Quando ho iniziato a lavorare con la Fondazione Prada, avevo l’idea che domani sarebbe stato meglio di ieri. La Z, invece, è una generazione cresciuta con l’idea che domani sarebbe stato peggio di ieri, in ogni ambito: la povertà, l’ecologia, la geopolitica, il terrorismo. Sono stati cresciuti nella catastrofe. E dobbiamo risolvere proprio questa idea, questa crisi. I loro sogni sono molto diversi da quelli che avrei potuto avere io alla loro età. Sono sogni molto più concreti. Non c’è l’idea di un mondo in cui tutto è possibile. Allo stesso tempo c’è qualcosa che dà loro una conoscenza che noi non avevamo. Bisogna rinforzare le nostre esperienze, la possibilità del desiderio. È vero che il mondo è fatto di cicli. Anche se prendiamo in considerazione il XX secolo, che è un secolo attraversato da atrocità, dopo l’inverno e la notte, arriva sempre il giorno. Oggi siamo in un’altra dinamica, che può essere più inquietante, con molte più cose sconosciute collegate alla tecnologia, all’intelligenza artificiale e all’ecologia. Vogliamo che la primavera torni, ma non sappiamo quando.

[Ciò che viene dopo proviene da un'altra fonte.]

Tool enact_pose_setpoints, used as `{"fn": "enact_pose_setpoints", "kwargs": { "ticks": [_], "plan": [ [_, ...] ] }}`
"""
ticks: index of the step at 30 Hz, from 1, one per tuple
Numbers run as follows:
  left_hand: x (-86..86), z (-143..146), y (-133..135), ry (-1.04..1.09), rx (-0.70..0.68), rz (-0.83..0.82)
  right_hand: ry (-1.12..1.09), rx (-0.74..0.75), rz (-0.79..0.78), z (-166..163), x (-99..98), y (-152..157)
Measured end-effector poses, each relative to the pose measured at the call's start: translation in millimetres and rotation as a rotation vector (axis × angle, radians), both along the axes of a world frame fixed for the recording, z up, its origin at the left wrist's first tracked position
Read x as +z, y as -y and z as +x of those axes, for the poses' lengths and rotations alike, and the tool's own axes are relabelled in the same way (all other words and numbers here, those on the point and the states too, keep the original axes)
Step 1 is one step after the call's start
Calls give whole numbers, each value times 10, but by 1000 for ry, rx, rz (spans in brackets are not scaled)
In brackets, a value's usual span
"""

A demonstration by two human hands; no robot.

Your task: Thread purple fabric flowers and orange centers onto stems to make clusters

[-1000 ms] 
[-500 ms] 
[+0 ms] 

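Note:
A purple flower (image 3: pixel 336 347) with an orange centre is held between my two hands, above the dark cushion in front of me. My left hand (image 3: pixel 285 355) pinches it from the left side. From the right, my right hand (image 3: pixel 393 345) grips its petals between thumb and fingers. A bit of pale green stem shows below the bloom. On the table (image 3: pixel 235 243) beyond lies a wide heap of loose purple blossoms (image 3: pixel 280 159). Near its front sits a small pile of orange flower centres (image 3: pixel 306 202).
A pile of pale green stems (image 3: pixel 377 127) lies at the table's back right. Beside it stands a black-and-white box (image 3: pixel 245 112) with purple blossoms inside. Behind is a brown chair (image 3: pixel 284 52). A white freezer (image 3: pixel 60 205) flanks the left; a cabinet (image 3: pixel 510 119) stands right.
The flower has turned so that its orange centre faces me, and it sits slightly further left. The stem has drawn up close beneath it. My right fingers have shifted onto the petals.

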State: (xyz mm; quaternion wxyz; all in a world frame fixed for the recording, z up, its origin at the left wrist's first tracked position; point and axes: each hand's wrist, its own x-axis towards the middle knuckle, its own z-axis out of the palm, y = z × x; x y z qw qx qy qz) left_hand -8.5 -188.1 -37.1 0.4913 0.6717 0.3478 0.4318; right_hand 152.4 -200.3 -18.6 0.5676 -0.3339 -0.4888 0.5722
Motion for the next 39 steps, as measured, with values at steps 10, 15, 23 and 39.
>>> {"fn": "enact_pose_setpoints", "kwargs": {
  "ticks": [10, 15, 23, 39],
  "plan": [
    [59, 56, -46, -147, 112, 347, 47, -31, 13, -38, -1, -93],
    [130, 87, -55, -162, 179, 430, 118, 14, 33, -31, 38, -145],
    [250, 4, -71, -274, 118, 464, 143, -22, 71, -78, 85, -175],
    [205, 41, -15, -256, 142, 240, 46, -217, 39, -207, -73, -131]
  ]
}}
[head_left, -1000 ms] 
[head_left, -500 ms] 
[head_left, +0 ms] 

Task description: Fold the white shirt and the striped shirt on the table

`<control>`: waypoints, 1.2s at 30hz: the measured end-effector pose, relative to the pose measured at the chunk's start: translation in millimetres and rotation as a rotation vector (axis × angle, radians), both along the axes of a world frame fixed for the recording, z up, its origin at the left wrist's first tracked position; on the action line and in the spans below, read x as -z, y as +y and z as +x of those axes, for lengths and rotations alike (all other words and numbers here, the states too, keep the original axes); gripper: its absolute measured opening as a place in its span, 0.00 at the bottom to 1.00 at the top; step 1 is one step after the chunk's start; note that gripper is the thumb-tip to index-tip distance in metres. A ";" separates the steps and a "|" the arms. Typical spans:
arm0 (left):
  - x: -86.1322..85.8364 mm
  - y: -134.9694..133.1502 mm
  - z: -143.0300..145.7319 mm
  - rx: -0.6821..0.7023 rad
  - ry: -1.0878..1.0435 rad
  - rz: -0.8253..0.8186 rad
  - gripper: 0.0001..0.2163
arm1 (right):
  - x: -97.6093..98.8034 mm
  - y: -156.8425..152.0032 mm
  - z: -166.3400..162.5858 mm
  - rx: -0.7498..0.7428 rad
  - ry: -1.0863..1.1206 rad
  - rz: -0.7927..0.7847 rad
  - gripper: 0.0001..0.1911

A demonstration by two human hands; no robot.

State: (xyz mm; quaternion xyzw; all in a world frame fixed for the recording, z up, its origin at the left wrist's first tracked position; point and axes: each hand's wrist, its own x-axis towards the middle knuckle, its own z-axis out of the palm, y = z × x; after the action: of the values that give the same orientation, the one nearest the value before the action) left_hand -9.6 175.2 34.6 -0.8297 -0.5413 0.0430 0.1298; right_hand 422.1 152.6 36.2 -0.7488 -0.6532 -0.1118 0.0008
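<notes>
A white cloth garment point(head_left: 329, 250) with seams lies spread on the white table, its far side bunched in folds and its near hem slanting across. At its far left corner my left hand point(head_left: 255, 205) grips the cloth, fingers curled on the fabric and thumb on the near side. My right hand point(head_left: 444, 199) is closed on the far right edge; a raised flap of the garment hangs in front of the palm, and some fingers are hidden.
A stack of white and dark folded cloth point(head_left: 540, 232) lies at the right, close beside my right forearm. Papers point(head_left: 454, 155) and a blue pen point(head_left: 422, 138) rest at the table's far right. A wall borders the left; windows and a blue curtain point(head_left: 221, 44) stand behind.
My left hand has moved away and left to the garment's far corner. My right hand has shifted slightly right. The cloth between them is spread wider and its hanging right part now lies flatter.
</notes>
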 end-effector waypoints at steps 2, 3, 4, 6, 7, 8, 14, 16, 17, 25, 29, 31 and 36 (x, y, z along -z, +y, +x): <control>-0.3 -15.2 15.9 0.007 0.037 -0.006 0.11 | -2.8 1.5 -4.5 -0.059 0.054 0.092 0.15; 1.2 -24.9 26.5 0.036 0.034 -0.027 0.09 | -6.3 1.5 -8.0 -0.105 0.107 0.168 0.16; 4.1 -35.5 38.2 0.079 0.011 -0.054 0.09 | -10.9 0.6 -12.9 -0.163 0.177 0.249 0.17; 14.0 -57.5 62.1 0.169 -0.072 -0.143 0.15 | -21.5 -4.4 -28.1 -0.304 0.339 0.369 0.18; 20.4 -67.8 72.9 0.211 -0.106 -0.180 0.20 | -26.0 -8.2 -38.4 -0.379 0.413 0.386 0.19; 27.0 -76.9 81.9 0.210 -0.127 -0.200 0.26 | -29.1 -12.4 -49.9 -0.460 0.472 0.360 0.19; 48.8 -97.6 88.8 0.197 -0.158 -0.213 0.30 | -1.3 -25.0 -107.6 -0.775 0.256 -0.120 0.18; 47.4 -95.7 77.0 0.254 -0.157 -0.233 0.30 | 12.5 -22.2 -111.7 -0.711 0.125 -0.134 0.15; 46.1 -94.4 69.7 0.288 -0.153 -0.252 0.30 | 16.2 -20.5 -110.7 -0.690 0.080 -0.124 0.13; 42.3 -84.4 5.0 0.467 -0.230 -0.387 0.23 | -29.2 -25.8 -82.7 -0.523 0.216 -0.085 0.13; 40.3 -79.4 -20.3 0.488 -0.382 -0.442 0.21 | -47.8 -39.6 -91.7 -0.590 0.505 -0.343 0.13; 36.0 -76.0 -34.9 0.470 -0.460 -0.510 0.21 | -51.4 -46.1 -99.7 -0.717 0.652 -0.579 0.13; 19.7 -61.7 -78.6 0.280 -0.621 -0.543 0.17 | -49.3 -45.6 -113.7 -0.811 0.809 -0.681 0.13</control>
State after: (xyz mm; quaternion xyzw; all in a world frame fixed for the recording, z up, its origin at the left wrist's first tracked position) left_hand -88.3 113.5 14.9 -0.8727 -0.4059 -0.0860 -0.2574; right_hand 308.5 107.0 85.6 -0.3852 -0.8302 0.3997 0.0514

Nel prologo di Coma parla di piccoli gesti affermando che il suo stesso film lo è. Crede che un piccolo gesto, come un film, possa fare la differenza per chi guarda?
In molti, quando è uscito in sala, non hanno visto il mio film precedente, Zombi Child, ma lo hanno recuperato quando è stato acquistato da Netflix. Da quel momento mi capita spesso che dei giovani mi fermino per strada per dirmi quanto il film li abbia fatti pensare e sia importante per loro. Quando lavoro a un progetto non parto con un’ambizione come questa. Ma poi ci sono momenti in cui i film risuonano nelle epoche e con le generazioni. Non c’è nessuno di cinquant’anni che mi abbia detto quanto il film abbia cambiato la sua vita, ma molti giovani me ne hanno parlato. Quindi bisogna continuare a fare dei piccoli gesti e pensare che per alcune persone si tratti di un grande gesto.
Un’ultima domanda. Sua figlia ha visto il film?
Non so se lei l’ha visto. Credo di sì, ma nel caso l’avesse fatto non credo me lo direbbe. È molto pudica (ride, ndr).